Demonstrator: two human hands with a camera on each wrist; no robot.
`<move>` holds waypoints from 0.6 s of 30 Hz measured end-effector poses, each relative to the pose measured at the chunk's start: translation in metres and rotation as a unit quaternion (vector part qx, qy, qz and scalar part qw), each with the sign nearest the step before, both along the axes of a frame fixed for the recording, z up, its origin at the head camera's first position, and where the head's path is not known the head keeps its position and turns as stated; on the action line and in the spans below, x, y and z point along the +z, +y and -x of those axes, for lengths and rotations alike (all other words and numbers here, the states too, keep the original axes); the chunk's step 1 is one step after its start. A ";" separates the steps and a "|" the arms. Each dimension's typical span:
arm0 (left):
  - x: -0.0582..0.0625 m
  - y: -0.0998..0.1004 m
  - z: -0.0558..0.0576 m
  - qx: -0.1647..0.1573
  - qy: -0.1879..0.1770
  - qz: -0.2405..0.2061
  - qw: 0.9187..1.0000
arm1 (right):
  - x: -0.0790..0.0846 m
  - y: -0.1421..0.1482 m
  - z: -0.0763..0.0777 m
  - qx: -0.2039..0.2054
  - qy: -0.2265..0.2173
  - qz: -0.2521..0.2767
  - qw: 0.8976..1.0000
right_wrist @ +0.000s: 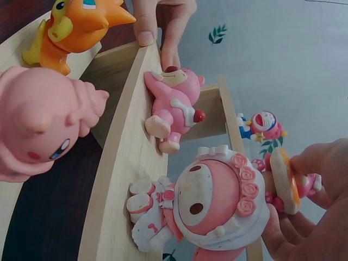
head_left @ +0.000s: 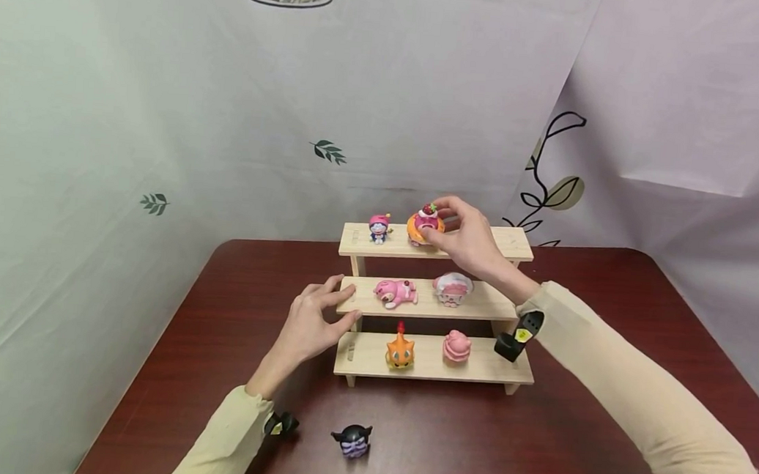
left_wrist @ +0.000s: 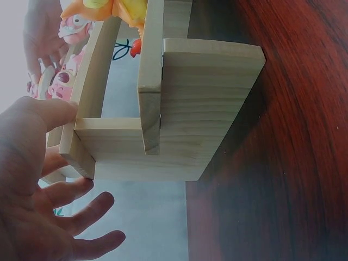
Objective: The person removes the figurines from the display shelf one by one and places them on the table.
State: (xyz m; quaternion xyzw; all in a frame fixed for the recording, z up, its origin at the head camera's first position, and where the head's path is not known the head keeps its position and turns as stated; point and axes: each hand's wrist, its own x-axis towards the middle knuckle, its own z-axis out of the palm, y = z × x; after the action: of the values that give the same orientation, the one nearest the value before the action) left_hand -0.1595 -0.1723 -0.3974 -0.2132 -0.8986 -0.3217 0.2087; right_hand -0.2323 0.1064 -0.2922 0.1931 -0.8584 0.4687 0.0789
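Note:
At the top tier of a three-tier wooden display stand [head_left: 480,303], my right hand [head_left: 472,236] pinches a toy figurine [head_left: 426,225] with an orange ring round it and a strawberry on its head. The right wrist view shows its orange and cream ring [right_wrist: 285,182] between thumb and fingers. My left hand [head_left: 311,317] grips the left end of the middle tier, thumb and fingers around the board [left_wrist: 79,155]. Left of the held figurine stands a small blue figurine with a pink hat [head_left: 378,228]. On the middle tier are a lying pink bear [head_left: 396,292] and a white-hooded pink figurine [head_left: 452,289].
The bottom tier carries an orange figurine with a red-tipped tail [head_left: 401,352] and a round pink figurine [head_left: 457,347]. In front of the stand, a black and purple figurine [head_left: 355,441] sits on the dark red table [head_left: 457,448]. A printed cloth [head_left: 243,110] hangs behind.

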 end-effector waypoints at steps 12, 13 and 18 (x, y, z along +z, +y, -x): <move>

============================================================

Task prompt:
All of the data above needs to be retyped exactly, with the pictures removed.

Finished task:
Demonstrator: two human hands with a camera on each wrist; no robot.
`<move>` holds waypoints from 0.6 s of 30 Hz measured end-effector poses, each relative to the pose measured at the chunk's start: translation in metres and rotation as a unit quaternion (vector part qx, qy, qz and scalar part qw), each with the sign nearest the step before, both along the axes of a frame fixed for the recording, z up, its origin at the head camera's first position, and where the head's path is not known the head keeps its position and turns as stated; on the action line and in the spans below, x, y and z point along the +z, +y and -x of those axes, for lengths and rotations alike (all other words and numbers here, the states too, keep the original axes); the chunk's step 1 is one step after its start. A ";" separates the steps and a "|" the arms. Each dimension's typical span:
arm0 (left):
  - x: -0.0582..0.0625 m
  - y: -0.0998..0.1004 m
  - z: -0.0558..0.0576 m
  - qx: -0.1647..0.1573
  - qy: -0.1879..0.1770
  - qz: -0.2405..0.2061
  - qw: 0.9187..1.0000
arm1 (right):
  - x: -0.0790..0.0846 m
  - y: -0.1421..0.1482 m
  - z: -0.0763..0.0777 m
  - qx: -0.2039..0.2054
  - qy: -0.2265..0.2173
  - qz: -0.2521..0.2767
  - qw: 0.8976..1.0000
right_wrist @ +0.000s: 
head_left @ +0.000s: 
left_wrist @ +0.000s: 
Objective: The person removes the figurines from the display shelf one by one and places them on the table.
State: (xyz m; quaternion xyzw; all in a frame fixed for the recording, z up, its origin at the head camera's first position, and where the head's path is not known the head keeps its position and turns as stated; point and axes: each hand's wrist, its own x-axis towards the middle knuckle, its own z-axis out of the palm, y = z × x; after the action: of the values that give the same orientation, the one nearest the value before the action) left_hand -0.1595 -0.1723 -0.3974 -0.2132 -0.8986 -0.3217 0.2087; right_hand -0.2323 0.1064 -0.2922 0.1931 -0.8584 0.4687 0.0789
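Note:
At the top tier of a three-tier wooden display stand [head_left: 480,303], my right hand [head_left: 472,236] pinches a toy figurine [head_left: 426,225] with an orange ring round it and a strawberry on its head. The right wrist view shows its orange and cream ring [right_wrist: 285,182] between thumb and fingers. My left hand [head_left: 311,317] grips the left end of the middle tier, thumb and fingers around the board [left_wrist: 79,155]. Left of the held figurine stands a small blue figurine with a pink hat [head_left: 378,228]. On the middle tier are a lying pink bear [head_left: 396,292] and a white-hooded pink figurine [head_left: 452,289].
The bottom tier carries an orange figurine with a red-tipped tail [head_left: 401,352] and a round pink figurine [head_left: 457,347]. In front of the stand, a black and purple figurine [head_left: 355,441] sits on the dark red table [head_left: 457,448]. A printed cloth [head_left: 243,110] hangs behind.
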
 end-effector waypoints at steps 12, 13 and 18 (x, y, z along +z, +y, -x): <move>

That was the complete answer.